JORNAL A TARDE, SALVADOR, SÁBADO, 11 DE MAIO
DE 1974
Obra do escultor O Louco |
O escultor Boaventura da Silva
Filho, conhecido por Louco , vem realizando um bom trabalho recriando na natureza. Sua sensibilidade
aguçada e sua força imaginativa lhe permitiram a
execução de esculturas de valor artístico. É um autodidata e incompreendido por
muitos moradores de Cachoeira que chegaram a lhe alcunhar de Louco numa atitude
pejorativa e que terminou por ser adotado como seu nome artístico . Mas de Louco
na expressão da palavra, ele não tem nada. O que tem Boaventura é uma grande
capacidade de criação e imaginação e está acima daqueles que lhe apelidaram de
Louco.
Porém, é de seu trabalho que
desejo falar.Ele está expondo algumas
esculturas na Pelourinho Galeria de Arte. Na sua linguagem simples de homem do
povo o escultor que vive do que produz afirma "não sigo ideias de terceiros para
que minhas peças tenham maior saída. Se tudo o que faço é vendido é porque
trabalho pelo meu gosto, que é o gosto de muita gente."
Diz ainda Boaventura que procura
fazer sempre o melhor em cada trabalho que inicia.Um dos trabalhos que destaco é
uma escultura de 2.80
metros , na qual já empregou mais de vinte dias de
trabalho. Aproveitando velhos troncos de árvores de formas sugestivas,
Boaventura dá-lhes nova vida, num ato de recriação da natureza. Viajando para
Queimadinhas, Itaitá e outras localidades vai recolhendo raízes e troncos
arrancados pelas águas barrentas do Paraguaçu para fazer suas esculturas.
DEZ ANOS
Há dez anos antes de tornar-se
escultor Boaventura trabalhava como barbeiro em Cachoeira, cidade onde reside.
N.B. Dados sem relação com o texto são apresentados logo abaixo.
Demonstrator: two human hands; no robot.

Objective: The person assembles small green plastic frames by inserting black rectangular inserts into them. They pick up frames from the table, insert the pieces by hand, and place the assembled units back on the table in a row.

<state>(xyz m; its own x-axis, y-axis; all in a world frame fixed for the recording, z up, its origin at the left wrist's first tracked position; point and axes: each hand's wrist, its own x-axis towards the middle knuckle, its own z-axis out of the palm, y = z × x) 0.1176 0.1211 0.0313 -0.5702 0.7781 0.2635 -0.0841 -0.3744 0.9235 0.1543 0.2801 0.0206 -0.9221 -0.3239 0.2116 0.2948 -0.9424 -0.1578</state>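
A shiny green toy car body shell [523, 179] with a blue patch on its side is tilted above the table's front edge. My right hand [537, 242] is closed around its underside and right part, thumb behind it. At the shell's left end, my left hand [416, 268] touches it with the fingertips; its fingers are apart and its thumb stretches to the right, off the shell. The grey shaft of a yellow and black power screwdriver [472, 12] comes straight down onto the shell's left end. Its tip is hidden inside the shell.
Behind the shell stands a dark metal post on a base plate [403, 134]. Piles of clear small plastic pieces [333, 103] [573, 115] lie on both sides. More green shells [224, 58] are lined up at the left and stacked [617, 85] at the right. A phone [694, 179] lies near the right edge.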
A profissão no entanto não compensava e por isso começou a fabricar cachimbos de
cajá, que decorava com figuras de rostos humanos. Os cachimbos foram expostos
em sua barbearia, sendo muito aceitos e logo vendidos. Então partiu para criar
peças maiores, que foram adquiridas de imediato por um curioso em arte popular,
em Cachoeira.
Daí Boaventura apegou-se aos
temas sacros e não mais parou de esculpir. Hoje, podemos afirmar que Boaventura
é um escultor de talento e amadurecido. Dos rústicos troncos de madeira ele
consegue esculpir figuras com expressões sofridas e os corpos retorcidos. Os
Cristos que ele esculpe refletem no espectador o sofrimento das chagas e
consequentemente todos gostam de seu trabalho.
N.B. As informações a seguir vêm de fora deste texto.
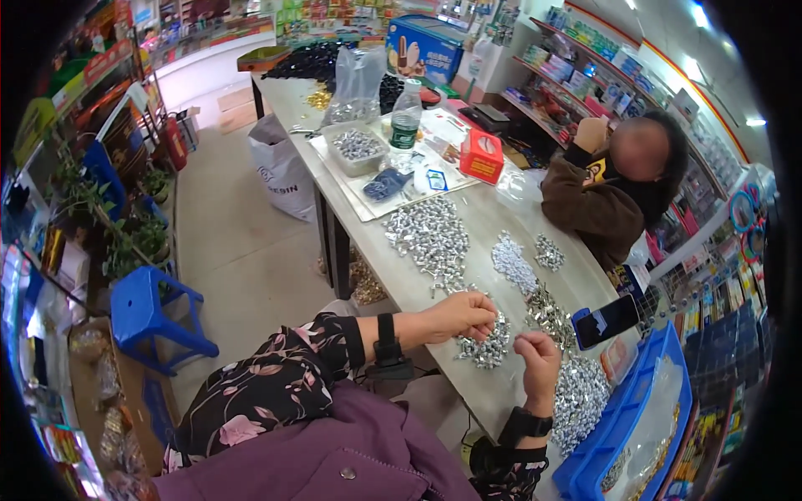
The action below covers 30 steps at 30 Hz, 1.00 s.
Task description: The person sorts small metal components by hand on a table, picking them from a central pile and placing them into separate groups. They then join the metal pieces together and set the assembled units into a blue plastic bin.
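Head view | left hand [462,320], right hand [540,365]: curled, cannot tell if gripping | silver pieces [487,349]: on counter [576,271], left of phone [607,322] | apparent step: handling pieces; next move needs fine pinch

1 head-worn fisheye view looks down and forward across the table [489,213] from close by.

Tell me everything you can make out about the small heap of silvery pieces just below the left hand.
The heap is a loose, low mound of small, shiny, metallic-looking pieces, too small to tell their exact shape. It lies directly on the pale tabletop, close to the near edge. The left hand hides its upper part; whether the fingers touch it is unclear. The right hand is just to its right.
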Each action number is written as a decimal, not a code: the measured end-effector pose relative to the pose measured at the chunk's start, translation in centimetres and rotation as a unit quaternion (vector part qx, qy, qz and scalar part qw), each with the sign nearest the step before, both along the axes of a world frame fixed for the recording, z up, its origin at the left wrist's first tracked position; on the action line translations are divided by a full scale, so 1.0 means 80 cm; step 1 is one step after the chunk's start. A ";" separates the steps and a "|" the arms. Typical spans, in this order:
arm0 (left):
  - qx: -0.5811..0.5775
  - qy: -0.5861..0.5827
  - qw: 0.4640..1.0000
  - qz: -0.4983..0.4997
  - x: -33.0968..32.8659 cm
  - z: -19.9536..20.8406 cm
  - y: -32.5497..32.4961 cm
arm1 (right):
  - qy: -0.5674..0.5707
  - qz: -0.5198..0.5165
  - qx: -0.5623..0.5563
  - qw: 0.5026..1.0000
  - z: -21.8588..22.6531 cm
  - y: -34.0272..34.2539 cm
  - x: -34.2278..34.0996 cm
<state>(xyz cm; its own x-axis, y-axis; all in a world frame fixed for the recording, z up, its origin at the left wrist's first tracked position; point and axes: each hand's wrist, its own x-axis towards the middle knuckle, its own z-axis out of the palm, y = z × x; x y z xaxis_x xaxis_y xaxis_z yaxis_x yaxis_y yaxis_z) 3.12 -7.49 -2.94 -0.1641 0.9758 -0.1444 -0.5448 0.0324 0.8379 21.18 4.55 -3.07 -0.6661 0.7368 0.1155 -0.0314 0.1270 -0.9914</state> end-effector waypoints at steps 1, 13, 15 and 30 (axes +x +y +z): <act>0.002 0.003 1.000 -0.006 0.002 0.000 0.002 | 0.020 0.036 0.019 0.999 0.003 -0.010 -0.004; -0.005 -0.028 1.000 0.002 0.016 -0.007 0.008 | 0.035 0.046 -0.041 0.997 0.004 -0.035 -0.019; -0.002 -0.039 0.999 0.006 0.025 -0.011 0.005 | 0.020 0.036 0.028 0.999 0.001 -0.036 -0.019; 0.061 0.405 0.909 0.076 0.028 -0.007 -0.006 | 0.016 0.122 -0.049 0.991 -0.007 -0.030 -0.026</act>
<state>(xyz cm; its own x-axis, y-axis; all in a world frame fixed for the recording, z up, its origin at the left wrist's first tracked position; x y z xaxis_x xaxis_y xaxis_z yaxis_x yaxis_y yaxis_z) 5.37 -7.93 -3.54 -0.3020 0.9337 0.1923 0.2631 -0.1122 0.9582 19.14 2.14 -3.63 -0.8235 0.5624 0.0750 -0.0808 0.0147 -0.9966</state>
Ele já tem vários seguidores e
imitadores, tanto em Cachoeira como Salvador. Sobre eles Boaventura não gosta
de falar. Diz apenas que pretende viver e deixar os outros viverem. " O que
desejo é criar a cada hora sem a preocupação com os outros."
Muitas de suas esculturas como a
da foto apresentam uma multiplicidade de figuras com as mais variadas formas de
expressão. Nesta Boaventura respeitou o formato do tronco da árvore que
apresenta três ramificações e em todas elas esculpiu figuras sacras.São boatos e santos que no seu
primitivismo religioso deixa emergir para a madeira.
Talvez a sua falta de informação
e falta de conhecimento de um universo maior tenha determinado uma limitação.
Por isto a religião lhe marcou mais profundamente e seus trabalhos em sua grande maioria tem
conotação com a religiosidade e o místico.